Jones, also a member of the Insurance Development Forum, which is a public-private partnership, is focused on “bringing insurance risk capabilities with a risk management perspective to public good.” She explained that the IDF was co-founded by a group of insurance and reinsurance companies, the World Bank and the UN Development Programme.
You can’t predict uncertainty, but you can improve the predictions.
Beyond modelling risk to assess the best estimate of an outcome (it can never be 100% accurate) and managing claims, an insurance company has a wider array of solutions in addition to risk transfer insurance (reinsurance). Jones suggested that they can foster “risk awareness, risk understanding, risk prevention, reduction and mitigation.”
Consequently, Jones thinks that, with those actions, the insurance sector can “help communities and sovereigns and sub-sovereigns deal with the impacts of climate change.”
Prevention can take unlimited forms and help safeguard the insurance sector
“You can’t predict uncertainty, but you can improve the predictions,” said Barr.
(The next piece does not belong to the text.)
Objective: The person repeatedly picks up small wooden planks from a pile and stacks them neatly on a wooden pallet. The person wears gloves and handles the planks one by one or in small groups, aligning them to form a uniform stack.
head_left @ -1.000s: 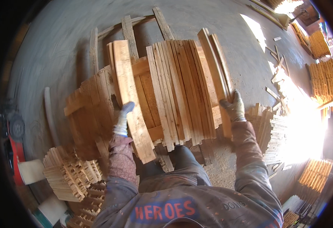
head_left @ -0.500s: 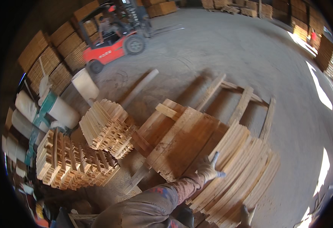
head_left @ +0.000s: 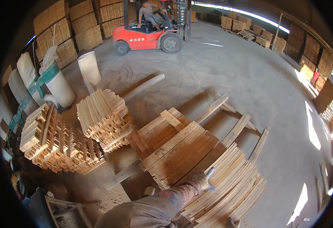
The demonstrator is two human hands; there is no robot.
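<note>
Long wooden strips (head_left: 231, 182) lie side by side in a row across a low timber frame. On their far left side rests my left hand (head_left: 203, 181) in a pale glove with bluish fingertips, thumb and fingers spread, touching the strips. My right hand (head_left: 233, 222) shows only as gloved fingertips at the lower edge, by the near side of the same strips; the fingers look apart and the palm is out of view. Beyond my left hand sit wider, sawdust-covered boards (head_left: 183, 150), with a short board (head_left: 173, 121) lying on the far ones.
Bare beams (head_left: 236, 129) of the frame reach out at the far right. Two stacks of short wood pieces (head_left: 103, 114) (head_left: 60, 140) stand left. A pale pipe (head_left: 145, 85) lies behind, near upright white cylinders (head_left: 89, 68). A person drives a red forklift (head_left: 147, 38) farther off.
The forklift has travelled to the right. My view has tilted up, showing more of the far floor. Both hands stay by the strips, and less of my right hand shows.
</note>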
Collecting more data is one way to go. Barr explained that statistical research that improves weather forecasting can help resilience by reducing the size of the loss.
Lauer explained that building regulations should prevent construction in areas with a high risk of flooding. He thinks that sometimes governments or public institutions are not aware of the risk of natural hazards to the population. He further added that building houses differently doesn’t mean that they will be necessarily more expensive. Jones suggested that it may mean that you must put the evacuation system in a more strategic place or instal the electric sockets at a higher level.
Barr suggested that you can address uncertainty by reducing its extent. Wearing a seatbelt at all times or parking the car on high grounds ahead of a storm are all helpful solutions. Jones believes that insurance premiums are becoming more expensive because the risks are increasing. “We need to work together to find ways to reduce them.”
Forcing behaviour changes
The insurers have many tricks up their sleeves to change behaviours. “We introduce deductibles… or we raise premiums when certain measures on how to build are not respected.” Lauer repeated the importance of education as outlined to Delano in our previous interview with him.
“A bigger and bigger [proportion] of our clients develop good behaviours in order to reduce the impact of the natural hazards to their own belongings,” noted Lauer, adding that there are two ways for insurers to go about it: punitively, i.e. refusing to pay unless the client takes action--or proactively, i.e. encouraging the client to take action ahead of time.